I’ve spent quite a bit of time this week trying to make agile projects look like waterfall projects to help clients get various pieces of work through financial control and procurement processes on their side.
It’s kind of frustrating. The world has know for around a quarter of a century that software development works better when approached in an iterative manner where it’s simply not possible to detail out deliverables and timelines at the outset because that method of planning is simply doomed to failure.
However, it’s not just a matter of yelling “get with the agile program, people!” to the purchasing and accounting teams. It’s much more complicated.
In the rise of the Cloud computing era, the tech industry in many cases got itself to a point where it believed that operating cost was better than capital investment.

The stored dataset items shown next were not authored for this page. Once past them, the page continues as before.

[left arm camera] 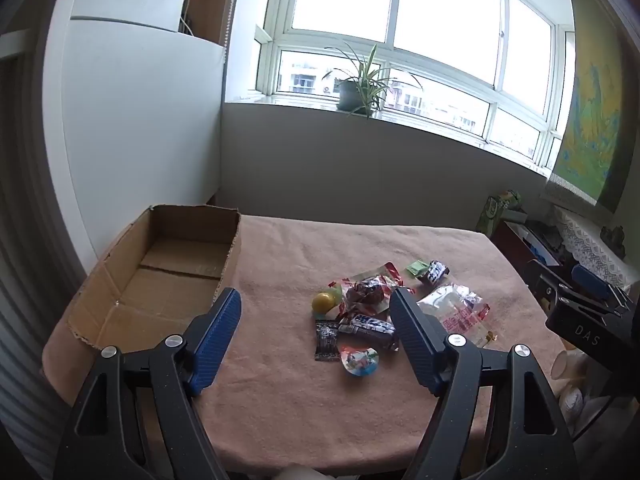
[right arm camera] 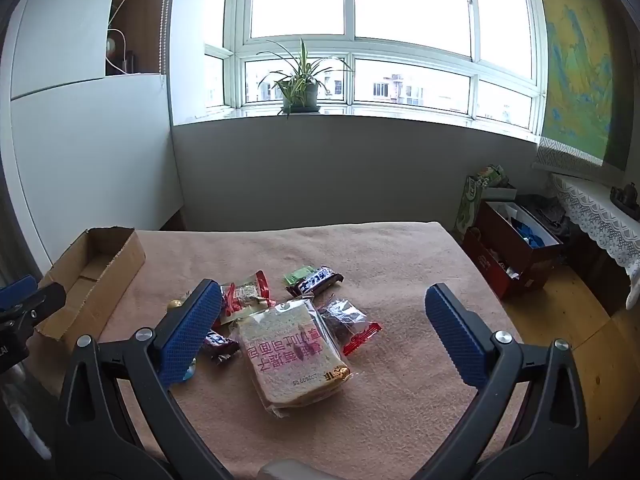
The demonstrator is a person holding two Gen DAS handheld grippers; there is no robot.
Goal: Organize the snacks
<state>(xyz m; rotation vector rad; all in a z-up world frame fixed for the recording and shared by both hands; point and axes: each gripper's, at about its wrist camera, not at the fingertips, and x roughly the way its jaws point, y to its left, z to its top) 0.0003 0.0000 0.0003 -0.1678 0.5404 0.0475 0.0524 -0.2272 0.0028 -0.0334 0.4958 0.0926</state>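
Right gripper (right arm camera: 322, 328), fingers wide apart and empty, sits directly over the bread packet (right arm camera: 294, 354), whose long axis runs along the fingers, so it's nearer than the equally open left gripper (left arm camera: 316, 334); cardboard box (right arm camera: 94, 276) lies far left on the bench (right arm camera: 400, 400).
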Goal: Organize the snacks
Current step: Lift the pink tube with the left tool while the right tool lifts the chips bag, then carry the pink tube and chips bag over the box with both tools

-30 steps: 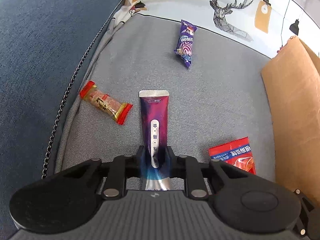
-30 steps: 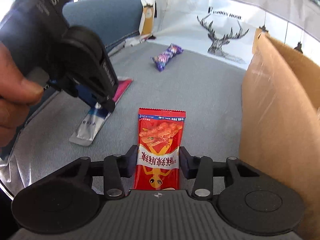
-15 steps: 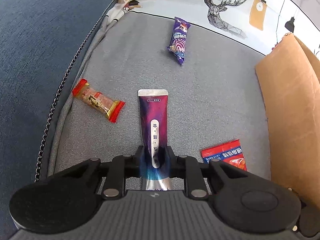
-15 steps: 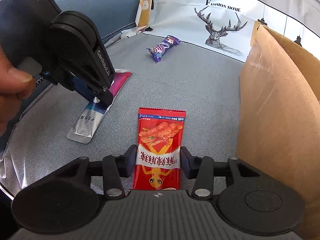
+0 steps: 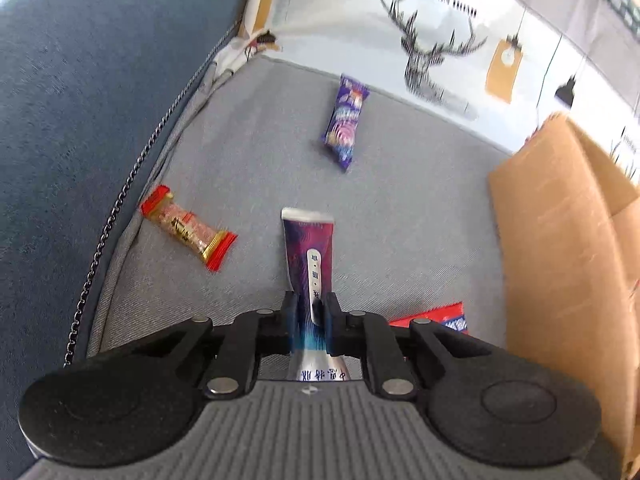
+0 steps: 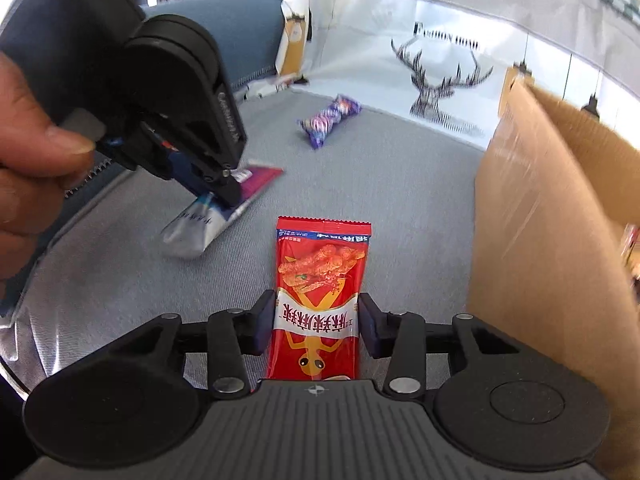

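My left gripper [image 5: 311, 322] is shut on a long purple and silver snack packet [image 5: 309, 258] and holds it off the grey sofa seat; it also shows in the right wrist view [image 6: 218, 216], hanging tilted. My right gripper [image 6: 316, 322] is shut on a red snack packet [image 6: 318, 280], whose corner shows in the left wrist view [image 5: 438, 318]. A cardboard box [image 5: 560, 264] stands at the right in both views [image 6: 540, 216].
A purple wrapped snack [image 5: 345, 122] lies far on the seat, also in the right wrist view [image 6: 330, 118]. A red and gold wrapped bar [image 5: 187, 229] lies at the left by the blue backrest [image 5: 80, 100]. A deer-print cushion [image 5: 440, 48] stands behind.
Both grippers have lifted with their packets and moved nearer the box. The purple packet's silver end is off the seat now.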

It’s never been entirely clear whether the big tech companies, sniffing the sweet, sweet smell of recurring, lock-in revenue, ever really got further than “for us” in their analysis of what “better” actually meant.

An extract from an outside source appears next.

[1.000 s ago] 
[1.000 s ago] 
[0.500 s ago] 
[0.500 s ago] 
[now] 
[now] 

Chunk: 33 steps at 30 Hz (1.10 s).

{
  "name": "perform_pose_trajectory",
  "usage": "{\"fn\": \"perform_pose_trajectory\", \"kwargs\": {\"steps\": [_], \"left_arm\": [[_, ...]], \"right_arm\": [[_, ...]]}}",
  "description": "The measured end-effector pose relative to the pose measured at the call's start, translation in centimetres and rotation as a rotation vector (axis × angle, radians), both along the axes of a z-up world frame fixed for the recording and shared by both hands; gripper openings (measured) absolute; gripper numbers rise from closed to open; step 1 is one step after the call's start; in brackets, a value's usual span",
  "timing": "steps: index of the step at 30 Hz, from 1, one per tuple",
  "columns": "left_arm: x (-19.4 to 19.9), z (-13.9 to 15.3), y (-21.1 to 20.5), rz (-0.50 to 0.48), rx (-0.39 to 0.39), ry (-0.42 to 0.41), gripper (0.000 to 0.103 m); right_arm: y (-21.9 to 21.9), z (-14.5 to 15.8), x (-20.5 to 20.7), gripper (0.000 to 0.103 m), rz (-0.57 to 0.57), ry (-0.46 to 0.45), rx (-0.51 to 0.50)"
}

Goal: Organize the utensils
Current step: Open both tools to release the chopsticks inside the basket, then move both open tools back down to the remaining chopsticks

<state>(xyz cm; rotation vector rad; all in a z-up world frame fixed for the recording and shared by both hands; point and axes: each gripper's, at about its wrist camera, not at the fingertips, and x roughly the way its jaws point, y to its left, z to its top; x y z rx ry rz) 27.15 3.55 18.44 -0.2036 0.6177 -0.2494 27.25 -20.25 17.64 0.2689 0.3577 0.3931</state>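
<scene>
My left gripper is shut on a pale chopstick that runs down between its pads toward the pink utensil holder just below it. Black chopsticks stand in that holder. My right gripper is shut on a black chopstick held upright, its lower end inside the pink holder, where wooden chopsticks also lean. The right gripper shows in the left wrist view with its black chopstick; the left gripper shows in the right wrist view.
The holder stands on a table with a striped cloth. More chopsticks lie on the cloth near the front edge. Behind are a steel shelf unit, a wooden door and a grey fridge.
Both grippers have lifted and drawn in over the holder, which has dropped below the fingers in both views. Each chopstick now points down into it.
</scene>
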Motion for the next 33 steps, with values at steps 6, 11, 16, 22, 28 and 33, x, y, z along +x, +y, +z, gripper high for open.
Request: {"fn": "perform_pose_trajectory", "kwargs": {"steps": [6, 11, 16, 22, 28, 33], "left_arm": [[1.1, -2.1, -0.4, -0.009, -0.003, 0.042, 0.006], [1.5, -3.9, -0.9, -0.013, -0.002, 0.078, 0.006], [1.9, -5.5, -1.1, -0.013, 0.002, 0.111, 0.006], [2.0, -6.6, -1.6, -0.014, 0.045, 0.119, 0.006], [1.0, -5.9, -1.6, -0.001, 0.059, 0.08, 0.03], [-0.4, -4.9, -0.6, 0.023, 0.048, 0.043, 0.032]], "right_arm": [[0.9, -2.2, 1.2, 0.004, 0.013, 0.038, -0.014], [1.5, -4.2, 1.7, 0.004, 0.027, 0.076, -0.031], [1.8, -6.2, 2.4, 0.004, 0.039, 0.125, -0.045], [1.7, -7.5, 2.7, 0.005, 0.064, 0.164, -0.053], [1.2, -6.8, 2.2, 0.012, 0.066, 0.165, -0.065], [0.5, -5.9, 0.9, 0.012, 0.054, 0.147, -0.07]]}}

But for many organisations, spending money from the Capital budget can be hugely preferable because of the way in which investment in capital assets is treated.

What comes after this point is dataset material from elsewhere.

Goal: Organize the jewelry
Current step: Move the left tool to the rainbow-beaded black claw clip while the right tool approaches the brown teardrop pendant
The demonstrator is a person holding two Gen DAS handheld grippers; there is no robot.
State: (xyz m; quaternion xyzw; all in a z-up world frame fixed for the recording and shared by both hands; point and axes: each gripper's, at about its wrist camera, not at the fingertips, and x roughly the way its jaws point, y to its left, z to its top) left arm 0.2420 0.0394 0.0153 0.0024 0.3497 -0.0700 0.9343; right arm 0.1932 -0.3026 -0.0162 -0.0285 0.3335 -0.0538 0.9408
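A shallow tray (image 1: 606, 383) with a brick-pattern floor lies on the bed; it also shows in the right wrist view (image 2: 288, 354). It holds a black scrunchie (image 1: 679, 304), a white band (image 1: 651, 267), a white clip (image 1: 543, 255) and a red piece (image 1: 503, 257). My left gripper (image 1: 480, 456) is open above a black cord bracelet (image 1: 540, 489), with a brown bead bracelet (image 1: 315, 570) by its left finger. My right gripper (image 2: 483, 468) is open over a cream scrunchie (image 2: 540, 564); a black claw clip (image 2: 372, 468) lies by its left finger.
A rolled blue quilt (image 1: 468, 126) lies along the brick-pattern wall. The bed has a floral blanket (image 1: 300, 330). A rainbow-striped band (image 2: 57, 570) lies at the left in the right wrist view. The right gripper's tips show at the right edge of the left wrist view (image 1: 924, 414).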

For example, in my last organisation, the annual operating surplus (which was reinvested) that the housing landlord made was a number closely watched and guarded. The accounting rules meant that if I spent £500,000 on operating costs, that would reduce our operating margin. If our operating margin got too slim, our regulator and investors would start ringing alarm bells. Alarm bells that could in turn reduce our credit-worthiness and increase our costs of borrowing.
However, if I spent £500,000 on capital investment then that wouldn’t impact our operating margin, and the bells would all remain silent.
Don’t ask me how any of that worked – ask an accountant. But the impact was that many things that we were increasingly being asked to fund as recurring costs like Microsoft subscriptions were far easier for us to manage as capital investments like Microsoft licenses.
There’s a bit of my head that turns off at this point, frustrated how the dark arts of accounting can seemingly play such elaborate tricks of the mind. But that’s how it works, and that’s just one of things we have to suck up in working life.
Coming back to the point, though, about agile masquerading as waterfall for procurement processes, and the need becomes possibly a bit clearer. If an organisation is making investments into capital assets, it surely has to have an idea about what those assets are likely to be if they are going to end up on a balance sheet? No wonder then that defining activities rather than tangible outputs doesn’t cut the mustard when spending from the capital budget.
Ultimately it all comes down to compromising from purist positions, I guess. That, and being eternally grateful that I didn’t become an accountant because my brain just doesn’t work that way.